Research Says Facebook’s Ad Algorithm Perpetuates Gender Bias

A University of Southern California study provides still more evidence that the company's ad targeting illegally discriminates.

Woman using her phone under a logo of Facebook, 2015.
A woman uses her phone under a Facebook logo in 2015. Photo: Niall Carson/Press Association via AP Images

New research from a team at the University of Southern California provides further evidence that Facebook’s advertising system is discriminatory, showing that the algorithm used to target ads reproduced real-world gender disparities when showing job listings, even among equally qualified candidates.

In fields from software engineering to sales to food delivery, the team ran sets of ads promoting real job openings at roughly equivalent companies requiring roughly the same skills, one for a company whose existing workforce was disproportionately male and one that was disproportionately female. Facebook showed more men the ads for the disproportionately male companies and more women the ads for the disproportionately female companies, even though the job qualifications were the same. The paper concludes that Facebook could very well be violating federal anti-discrimination laws.

“We confirm that Facebook’s ad delivery can result in skew of job ad delivery by gender beyond what can be legally justified by possible differences in qualifications,” the team wrote.

The work builds on prior research that left Facebook reeling. A groundbreaking 2019 study from one member of the team provided strong evidence that Facebook’s ad algorithm isn’t just capable of bias, but is biased to its core. Responding to that study, and in the wake of widespread criticism over tools that could be used to run blatantly discriminatory ad campaigns, Facebook told The Intercept at the time, “We stand against discrimination in any form. We’ve made important changes to our ad targeting tools and know that this is only a first step. We’ve been looking at our ad delivery system and have engaged industry leaders, academics, and civil rights experts on this very topic — and we’re exploring more changes.”

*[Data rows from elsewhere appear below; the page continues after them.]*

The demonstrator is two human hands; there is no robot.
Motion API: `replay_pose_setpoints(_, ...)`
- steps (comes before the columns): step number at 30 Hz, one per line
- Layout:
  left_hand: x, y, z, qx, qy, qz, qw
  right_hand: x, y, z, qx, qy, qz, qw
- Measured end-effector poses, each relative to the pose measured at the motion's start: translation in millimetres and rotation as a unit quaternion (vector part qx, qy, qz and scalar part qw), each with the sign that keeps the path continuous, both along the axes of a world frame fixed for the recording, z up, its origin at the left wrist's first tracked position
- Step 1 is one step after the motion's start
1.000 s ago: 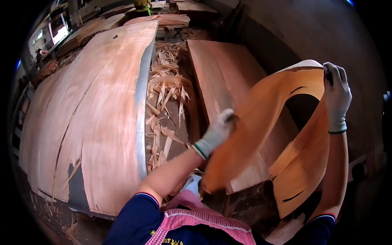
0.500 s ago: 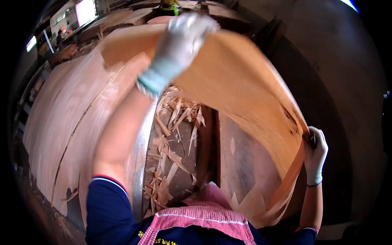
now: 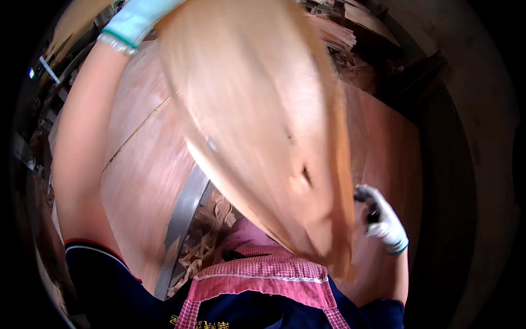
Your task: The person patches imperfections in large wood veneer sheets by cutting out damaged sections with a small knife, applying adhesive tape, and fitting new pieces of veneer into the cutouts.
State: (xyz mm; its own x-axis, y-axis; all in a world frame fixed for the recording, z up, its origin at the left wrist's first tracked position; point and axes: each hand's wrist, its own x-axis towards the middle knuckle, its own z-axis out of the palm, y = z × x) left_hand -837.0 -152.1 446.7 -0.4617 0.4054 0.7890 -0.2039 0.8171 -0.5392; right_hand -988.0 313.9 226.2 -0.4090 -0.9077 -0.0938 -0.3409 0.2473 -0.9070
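Observation:
A large thin wood veneer sheet (image 3: 257, 115), light brown with a small dark split, hangs raised and curved in front of me, blurred by motion. My left hand (image 3: 150, 11), in a pale glove with a green cuff, grips it at the upper left; its fingers are hidden or beyond the top edge. Close to the sheet's lower right edge is my right hand (image 3: 383, 219), in a white glove with dark, dirty-looking fingertips. Its fingers are bent but apart, and it seems to hold nothing. Below the sheet lie reddish veneer sheets (image 3: 148, 131) to the left and another veneer sheet (image 3: 383, 148) to the right.
A metal strip (image 3: 183, 205) runs along the left sheets' edge. Beside it are curled wood shavings (image 3: 194, 255). My pink checked apron (image 3: 263, 268) is near the sheet's lower end. More veneer stacks (image 3: 334, 30) stand at the back right.
My left hand has swung up and left, carrying the veneer sheet across in front of me. My right hand has let go of the sheet's edge and moved slightly left and down.

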Motion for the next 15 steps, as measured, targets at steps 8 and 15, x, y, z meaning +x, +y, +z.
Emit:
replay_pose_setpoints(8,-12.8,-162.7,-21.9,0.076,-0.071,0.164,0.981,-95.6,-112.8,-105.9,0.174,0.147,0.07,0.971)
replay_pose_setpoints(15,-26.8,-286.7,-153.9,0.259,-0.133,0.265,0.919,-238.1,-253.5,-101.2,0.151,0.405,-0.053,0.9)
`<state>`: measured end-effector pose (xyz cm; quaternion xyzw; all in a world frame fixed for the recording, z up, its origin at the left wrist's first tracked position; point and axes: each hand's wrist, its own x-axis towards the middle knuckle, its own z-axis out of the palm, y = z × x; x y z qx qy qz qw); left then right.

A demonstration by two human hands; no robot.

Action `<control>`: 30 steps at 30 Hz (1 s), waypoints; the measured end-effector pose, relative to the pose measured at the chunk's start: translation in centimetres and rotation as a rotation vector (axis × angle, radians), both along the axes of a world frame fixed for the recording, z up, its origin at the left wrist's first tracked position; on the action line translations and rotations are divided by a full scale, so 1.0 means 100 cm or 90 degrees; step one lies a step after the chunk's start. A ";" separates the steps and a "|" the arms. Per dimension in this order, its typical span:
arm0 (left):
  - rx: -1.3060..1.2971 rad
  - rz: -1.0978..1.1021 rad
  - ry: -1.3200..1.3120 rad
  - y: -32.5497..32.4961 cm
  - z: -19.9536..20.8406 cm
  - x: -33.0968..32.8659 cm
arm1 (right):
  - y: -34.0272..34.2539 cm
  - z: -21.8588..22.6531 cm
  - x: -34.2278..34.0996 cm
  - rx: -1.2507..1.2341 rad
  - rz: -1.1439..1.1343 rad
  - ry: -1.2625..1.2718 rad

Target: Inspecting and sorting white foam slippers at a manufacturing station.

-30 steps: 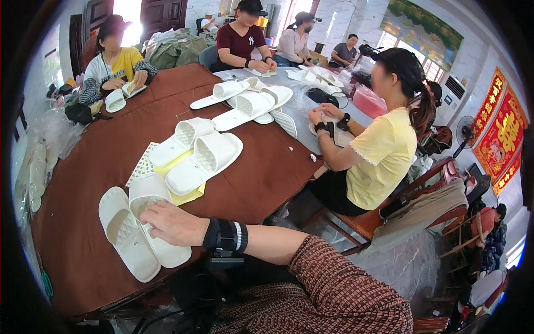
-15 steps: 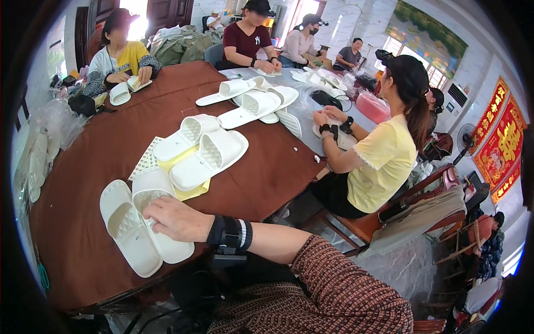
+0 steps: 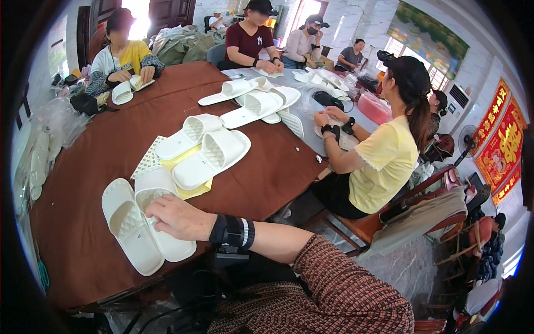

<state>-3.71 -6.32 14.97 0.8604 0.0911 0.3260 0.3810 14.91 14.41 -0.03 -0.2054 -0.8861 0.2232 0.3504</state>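
The right hand (image 3: pixel 181 219) rests, half curled, on a white, round-ended, rubbery-looking slipper (image 3: pixel 168 242). Whether it grips this slipper, one cannot tell.

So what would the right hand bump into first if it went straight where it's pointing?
Probably the nearest pair's right slipper, which the right hand may already touch; depth's unclear. Beyond that, the left slipper.

At the table's (image 3: pixel 261 195) near edge, we see matt white slippers (image 3: pixel 139 245), plastic-looking, smooth with diamond-textured patches. Brown cloth (image 3: pixel 78 222), dull, faintly creased, covers much of the top; glossy clear plastic bags (image 3: pixel 58 125) crowd the left edge.
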 end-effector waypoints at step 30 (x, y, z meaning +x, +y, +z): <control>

Based on this new research, it doesn’t appear that the company got very far beyond whatever that “first step” was. The paper — authored by USC computer science assistant professor Aleksandra Korolova, professor John Heidemann, and doctoral student Basileal Imana — revisits the question tackled in 2019: If advertisers don’t use any of Facebook’s demographic targeting options, which demographics will the system target on its own?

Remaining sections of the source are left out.